Task
Would you return the complete listing below word for word?

::::::::

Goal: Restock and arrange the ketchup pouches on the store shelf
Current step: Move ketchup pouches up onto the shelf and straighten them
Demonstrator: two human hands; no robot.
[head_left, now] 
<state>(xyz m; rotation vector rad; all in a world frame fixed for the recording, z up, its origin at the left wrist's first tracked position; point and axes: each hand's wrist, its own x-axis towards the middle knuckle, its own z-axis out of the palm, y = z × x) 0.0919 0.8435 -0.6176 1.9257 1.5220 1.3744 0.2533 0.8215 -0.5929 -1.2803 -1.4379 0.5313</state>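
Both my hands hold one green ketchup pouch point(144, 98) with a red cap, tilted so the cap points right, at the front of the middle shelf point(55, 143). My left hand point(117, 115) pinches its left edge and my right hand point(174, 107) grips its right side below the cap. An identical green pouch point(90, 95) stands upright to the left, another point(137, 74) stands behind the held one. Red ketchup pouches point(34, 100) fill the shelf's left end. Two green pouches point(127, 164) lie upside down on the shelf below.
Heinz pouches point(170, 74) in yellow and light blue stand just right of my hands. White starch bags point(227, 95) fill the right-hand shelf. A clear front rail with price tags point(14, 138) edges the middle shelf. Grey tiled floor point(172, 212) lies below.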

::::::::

Answer box
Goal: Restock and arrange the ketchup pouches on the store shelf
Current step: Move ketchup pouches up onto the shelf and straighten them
Demonstrator: two human hands; no robot.
[head_left, now] 
<state>(xyz m; rotation vector rad; all in a world frame fixed for the recording, z up, its origin at the left wrist's first tracked position; point and axes: each hand's wrist, its own x-axis towards the middle knuckle, its own z-axis out of the palm, y = z × x) 0.0919 0.8435 -0.6176 1.9257 1.5220 1.3744 0.2533 0.8215 -0.5929 -1.2803 -1.4379 0.5313</state>
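Both my hands hold one green ketchup pouch point(144, 98) with a red cap, tilted so the cap points right, at the front of the middle shelf point(55, 143). My left hand point(117, 115) pinches its left edge and my right hand point(174, 107) grips its right side below the cap. An identical green pouch point(90, 95) stands upright to the left, another point(137, 74) stands behind the held one. Red ketchup pouches point(34, 100) fill the shelf's left end. Two green pouches point(127, 164) lie upside down on the shelf below.
Heinz pouches point(170, 74) in yellow and light blue stand just right of my hands. White starch bags point(227, 95) fill the right-hand shelf. A clear front rail with price tags point(14, 138) edges the middle shelf. Grey tiled floor point(172, 212) lies below.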

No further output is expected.